BUMN di Sektor Otomotif.

Paradigma baru pengembangan Badan Usaha Milik Negara (BUMN) yang akan diarahkan sebagai pendorong perekonomian dan bukan sebagai sumber pendapatan negara (bahkan mungkin partai politik) harus memiliki strategi penerapan yang jitu. Mungkin saja Menteri BUMN Dahlan Iskan saat ini masih membangun kultur internal BUMN yang berkualitas dengan memberikan wewenang tambahan kepada komisaris dan direksi BUMN untuk mengatur dan membuat strategi masing-masing perusahaan, namun hal ini jangan terlalu lama dilakukan. Kementrian BUMN mesti segera melihat peluang yang besar di sektor ini. BUMN yang ada dan sudah bergerak di bidang jasa transportasi (Garuda Indonesia, PT Kereta Api Indonesia) tetap ditata untuk melayani jasa transportasi yang lebih baik.

Badan Usaha khusus di sektor Otomotif perlu dipikirkan dan dikembangkan. Salah satunya adalah PT INKA, sebagai salah satu BUMN strategis di bidang produksi Kereta Api. PT INKA mungkin perlu diberi keleluasaan untuk melakukan defersifikasi produk dengan mengembangkan Industri Otomotif Nasional. Meskipun saat ini PT INKA sudah bekerjasama dengan Departemen Perindustrian dalam program Mobil Murah, namun kedepan program ini harus mendapat perhatian serius sehingga dapat menjadi embrio Mobil Nasional.

Menanggapi momen kebangkitan sektor otomotif ini, spirit cinta produk dalam negeri dan nasionalisme, serta hasil karya siswa siswa SMK mungkin bisa menjadi modal luar biasa untuk meningkatkan Industri Manufaktur Nasional. Secara riel semangat ini harus diwujudkan dengan semangat untuk menggunakan produk otomotif nasional.

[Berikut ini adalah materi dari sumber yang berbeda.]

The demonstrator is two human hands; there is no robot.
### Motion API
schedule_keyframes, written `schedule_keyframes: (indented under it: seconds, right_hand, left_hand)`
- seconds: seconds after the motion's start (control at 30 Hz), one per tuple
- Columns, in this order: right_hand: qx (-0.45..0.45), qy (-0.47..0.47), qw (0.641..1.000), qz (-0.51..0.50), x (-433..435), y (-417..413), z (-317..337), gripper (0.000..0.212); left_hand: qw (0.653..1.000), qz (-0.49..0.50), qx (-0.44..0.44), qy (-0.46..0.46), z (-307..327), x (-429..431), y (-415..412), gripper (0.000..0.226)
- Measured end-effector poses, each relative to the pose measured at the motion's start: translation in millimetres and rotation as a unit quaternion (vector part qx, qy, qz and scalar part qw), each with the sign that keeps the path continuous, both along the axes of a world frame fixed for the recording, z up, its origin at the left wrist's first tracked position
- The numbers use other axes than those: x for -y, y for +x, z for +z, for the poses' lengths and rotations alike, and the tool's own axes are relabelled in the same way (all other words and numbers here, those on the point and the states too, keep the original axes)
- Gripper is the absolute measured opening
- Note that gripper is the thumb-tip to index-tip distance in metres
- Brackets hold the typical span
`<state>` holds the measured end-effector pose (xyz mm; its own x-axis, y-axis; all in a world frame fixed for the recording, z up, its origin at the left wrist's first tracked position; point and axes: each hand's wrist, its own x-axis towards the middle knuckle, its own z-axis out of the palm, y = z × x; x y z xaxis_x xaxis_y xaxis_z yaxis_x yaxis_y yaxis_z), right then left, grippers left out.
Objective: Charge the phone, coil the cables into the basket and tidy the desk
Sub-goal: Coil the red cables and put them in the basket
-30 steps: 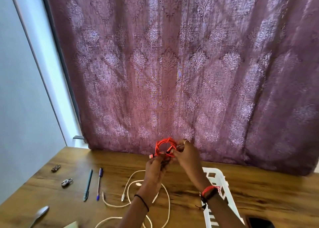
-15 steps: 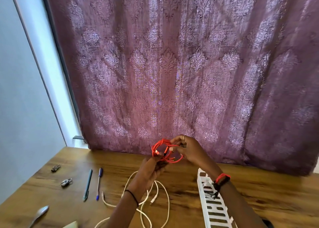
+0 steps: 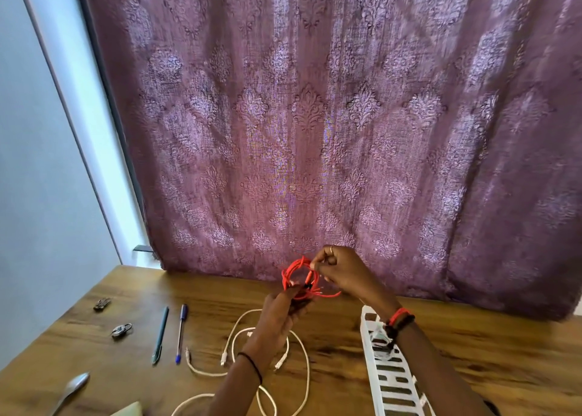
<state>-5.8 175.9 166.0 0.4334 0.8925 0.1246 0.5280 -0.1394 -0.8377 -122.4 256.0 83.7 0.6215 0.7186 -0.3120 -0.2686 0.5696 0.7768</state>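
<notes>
Two grips share one red cable (image 3: 294, 275), held up in the air above the tabletop (image 3: 488, 352). Our left grip (image 3: 280, 308) pinches the bundle from below, where the loops cross. Our right grip (image 3: 343, 274) pinches a strand at the coil's upper side, fingers curled in on it. The cable sits gathered into a small ring between the two, with one slack loop sagging out beneath the right grip.

We judge the cable to be light, soft and a little springy, so the loops would likely fan open if the crossing point were let go. That crossing is the place to hold. The stiffer plug ends are better left unbent.

The tabletop is smooth, dark-grained wood. A white slotted basket (image 3: 365, 327) lies just under the right wrist, close enough for a short drop. Uncoiled white cables (image 3: 201, 372) sprawl below the left grip. Further out to the left of that grip lie two pens (image 3: 160, 333), a small padlock (image 3: 121, 330) and a spoon (image 3: 74, 387).

Beyond both grips a purple patterned curtain (image 3: 315, 132) hangs down to the far edge, with a pale wall (image 3: 47, 195) off to the left. We cannot make out the phone.
</notes>
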Motion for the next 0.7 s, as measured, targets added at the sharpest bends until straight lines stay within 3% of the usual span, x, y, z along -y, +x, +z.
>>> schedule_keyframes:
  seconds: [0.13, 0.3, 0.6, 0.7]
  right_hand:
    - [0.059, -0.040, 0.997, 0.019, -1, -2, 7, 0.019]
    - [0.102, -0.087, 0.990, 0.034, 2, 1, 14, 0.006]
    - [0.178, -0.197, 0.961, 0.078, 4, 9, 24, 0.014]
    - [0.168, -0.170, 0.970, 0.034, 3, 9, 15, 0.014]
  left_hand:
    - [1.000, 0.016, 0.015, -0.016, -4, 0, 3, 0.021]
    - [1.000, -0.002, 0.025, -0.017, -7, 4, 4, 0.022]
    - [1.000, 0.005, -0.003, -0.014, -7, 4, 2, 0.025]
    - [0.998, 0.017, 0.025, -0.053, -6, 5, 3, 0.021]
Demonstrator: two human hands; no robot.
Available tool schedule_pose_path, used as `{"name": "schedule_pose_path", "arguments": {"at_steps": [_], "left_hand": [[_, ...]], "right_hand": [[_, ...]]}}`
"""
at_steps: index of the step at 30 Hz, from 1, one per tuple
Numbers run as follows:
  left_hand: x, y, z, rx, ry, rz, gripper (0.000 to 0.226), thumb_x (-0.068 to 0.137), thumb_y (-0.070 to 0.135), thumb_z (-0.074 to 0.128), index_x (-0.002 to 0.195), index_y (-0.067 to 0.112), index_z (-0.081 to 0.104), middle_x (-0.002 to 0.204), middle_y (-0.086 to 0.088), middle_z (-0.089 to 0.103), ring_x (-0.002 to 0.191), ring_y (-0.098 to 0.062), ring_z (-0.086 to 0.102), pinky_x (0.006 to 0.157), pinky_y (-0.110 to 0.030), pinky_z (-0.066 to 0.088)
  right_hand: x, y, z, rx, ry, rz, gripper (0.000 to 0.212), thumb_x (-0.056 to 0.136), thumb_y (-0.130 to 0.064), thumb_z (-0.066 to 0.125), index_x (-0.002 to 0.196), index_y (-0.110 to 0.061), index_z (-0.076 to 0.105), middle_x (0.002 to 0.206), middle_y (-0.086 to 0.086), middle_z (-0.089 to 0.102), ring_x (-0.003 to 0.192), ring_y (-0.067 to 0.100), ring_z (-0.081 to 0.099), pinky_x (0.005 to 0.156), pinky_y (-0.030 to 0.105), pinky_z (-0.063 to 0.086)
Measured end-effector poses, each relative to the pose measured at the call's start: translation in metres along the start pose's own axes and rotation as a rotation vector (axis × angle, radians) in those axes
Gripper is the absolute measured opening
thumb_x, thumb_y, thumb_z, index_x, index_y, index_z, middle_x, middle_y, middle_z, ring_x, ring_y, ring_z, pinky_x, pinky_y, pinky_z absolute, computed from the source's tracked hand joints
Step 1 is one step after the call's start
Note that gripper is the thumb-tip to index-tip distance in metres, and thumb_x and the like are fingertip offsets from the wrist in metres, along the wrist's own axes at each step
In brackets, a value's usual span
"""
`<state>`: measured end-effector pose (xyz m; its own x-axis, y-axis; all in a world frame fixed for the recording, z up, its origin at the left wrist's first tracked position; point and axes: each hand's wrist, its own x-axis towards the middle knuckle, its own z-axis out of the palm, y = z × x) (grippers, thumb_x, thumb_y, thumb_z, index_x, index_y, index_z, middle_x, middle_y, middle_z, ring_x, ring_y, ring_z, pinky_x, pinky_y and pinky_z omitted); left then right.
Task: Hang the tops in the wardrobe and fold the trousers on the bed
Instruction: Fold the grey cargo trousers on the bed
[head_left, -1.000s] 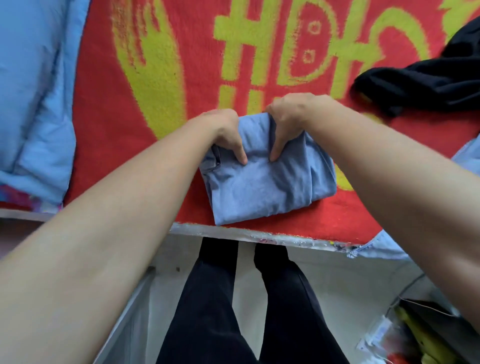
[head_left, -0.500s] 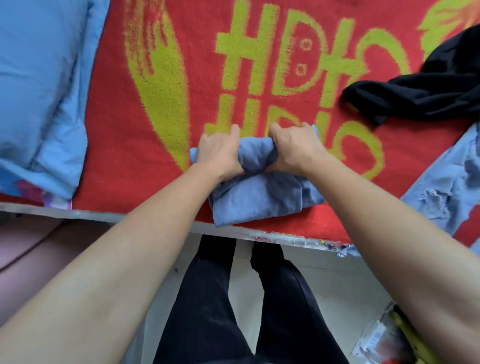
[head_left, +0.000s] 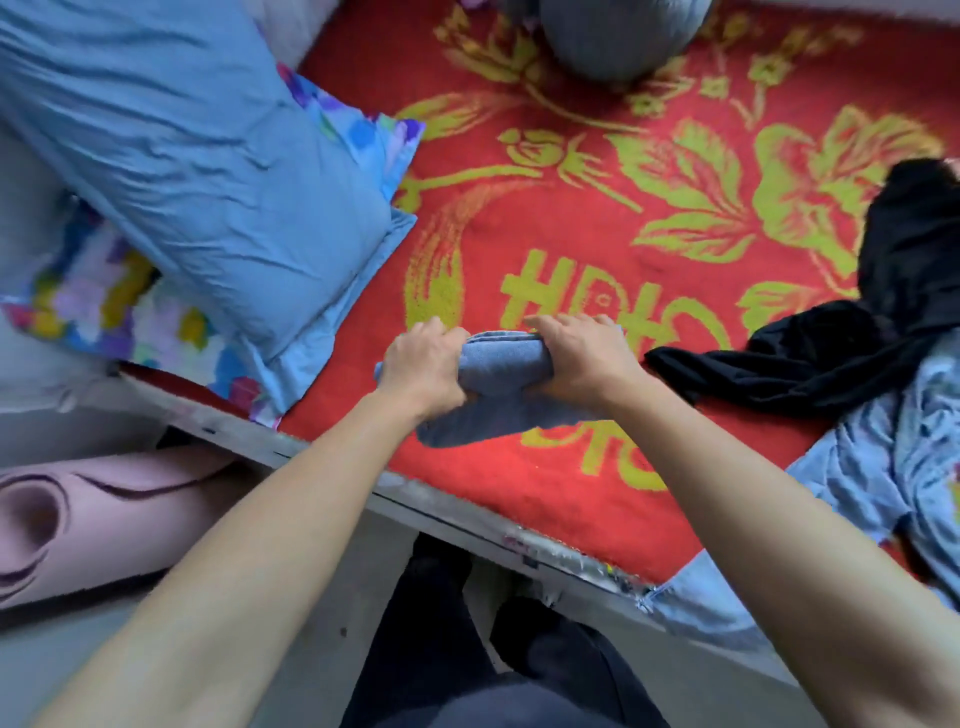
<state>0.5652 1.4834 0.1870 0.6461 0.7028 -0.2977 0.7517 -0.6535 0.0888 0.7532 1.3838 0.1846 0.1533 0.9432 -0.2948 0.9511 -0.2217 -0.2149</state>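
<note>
Head view: folded blue trousers (head_left: 501, 376) are on the red blanket (head_left: 519, 483), roughly frame centre, near the bed's front edge. Left hand (head_left: 423, 364) grips the trousers' 9 o'clock end, fingers curled over the top. Right hand (head_left: 587, 358) grips the 3 o'clock end the same way. A lower fold sticks out toward 6 o'clock under the wrists.

From the trousers:
- Black garment (head_left: 841, 358) lies crumpled at 3 o'clock, near the right hand; can't tell if they touch.
- Pale denim garment (head_left: 872, 478) at 4 o'clock, draped over the bed edge.
- Blue pillow (head_left: 208, 171) at 10 o'clock, lying over a floral-print cushion (head_left: 104, 296).
- Grey lump (head_left: 618, 36) at 12 o'clock, cut off by the frame.
- Pink rolled mat (head_left: 78, 514) at 8 o'clock, below the bed edge.
</note>
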Motion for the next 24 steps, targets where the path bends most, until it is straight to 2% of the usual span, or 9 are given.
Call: {"name": "schedule_pose_path", "arguments": {"at_steps": [2,4,8,12,16,19,24], "left_hand": [[-0.021,-0.013,-0.031,-0.023,0.037,-0.068,0.045,0.068,0.042,0.072,0.107,0.023,0.059,0.103,-0.006,0.053,0.101,-0.031,0.057,0.076,-0.039,0.048],[-0.049,-0.029,-0.057,-0.052,0.054,-0.131,0.053,0.064,0.047,0.074,0.111,0.025,0.060,0.104,-0.005,0.053,0.104,-0.030,0.057,0.078,-0.039,0.049],[-0.119,-0.061,-0.097,-0.065,0.106,-0.238,0.060,0.058,0.055,0.076,0.111,0.030,0.060,0.099,-0.003,0.051,0.103,-0.030,0.058,0.080,-0.037,0.048],[-0.206,-0.091,-0.124,-0.012,0.182,-0.328,0.056,0.063,0.054,0.073,0.111,0.031,0.060,0.103,-0.004,0.052,0.105,-0.029,0.056,0.078,-0.036,0.044],[-0.301,-0.116,-0.133,0.018,0.247,-0.426,0.052,0.065,0.053,0.072,0.110,0.030,0.057,0.104,-0.001,0.052,0.105,-0.027,0.054,0.076,-0.035,0.039],[-0.385,-0.132,-0.125,0.002,0.303,-0.487,0.054,0.067,0.051,0.071,0.115,0.030,0.056,0.105,-0.001,0.052,0.105,-0.026,0.053,0.081,-0.037,0.042],[-0.542,-0.146,-0.089,-0.029,0.447,-0.583,0.073,0.065,0.052,0.073,0.132,0.036,0.048,0.111,0.001,0.056,0.108,-0.026,0.056,0.086,-0.039,0.046]], "right_hand": [[0.002,-0.020,-0.032,-0.011,0.016,-0.070,0.083,0.061,-0.066,0.070,0.134,-0.036,0.048,0.118,-0.004,0.066,0.112,0.025,0.060,0.094,0.041,0.045],[0.001,-0.046,-0.058,-0.019,0.028,-0.144,0.078,0.058,-0.067,0.070,0.128,-0.039,0.051,0.110,-0.006,0.067,0.105,0.024,0.062,0.086,0.038,0.050],[-0.012,-0.106,-0.091,-0.010,0.083,-0.276,0.073,0.053,-0.067,0.071,0.118,-0.040,0.053,0.098,-0.010,0.068,0.096,0.022,0.066,0.074,0.033,0.047],[-0.038,-0.180,-0.108,-0.033,0.108,-0.421,0.079,0.056,-0.071,0.074,0.124,-0.039,0.052,0.107,-0.005,0.070,0.101,0.025,0.067,0.079,0.036,0.051],[-0.080,-0.255,-0.111,-0.056,0.167,-0.580,0.076,0.060,-0.070,0.073,0.126,-0.039,0.052,0.111,-0.008,0.068,0.104,0.021,0.064,0.083,0.036,0.048],[-0.123,-0.318,-0.105,-0.097,0.203,-0.690,0.073,0.061,-0.072,0.070,0.123,-0.038,0.052,0.111,-0.010,0.067,0.103,0.020,0.063,0.083,0.036,0.046],[-0.225,-0.419,-0.077,-0.143,0.243,-0.832,0.074,0.062,-0.073,0.068,0.125,-0.039,0.052,0.111,-0.010,0.068,0.099,0.020,0.064,0.083,0.036,0.048]]}}
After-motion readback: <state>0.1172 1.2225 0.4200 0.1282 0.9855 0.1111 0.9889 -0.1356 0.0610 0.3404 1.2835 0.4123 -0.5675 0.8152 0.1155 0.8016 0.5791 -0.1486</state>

Tentu saja, pemerintah sebagai regulator dan fasilitator juga harus siap dan sigap untuk mengantisipasi situasi dan kondisi dengan peraturan dan ketentuan hukum yang kuat dan mengikat. Pelaku bisnis di bidang otomotif juga tidak boleh ketinggalan dan mesti berbenah diri. Dunia pendidikan juga harus terus melakukan pengembangan kurikulum pendidikan, peningkatan kompetensi lulusan dan up date teknologi di bidang otomotif dan manufaktur.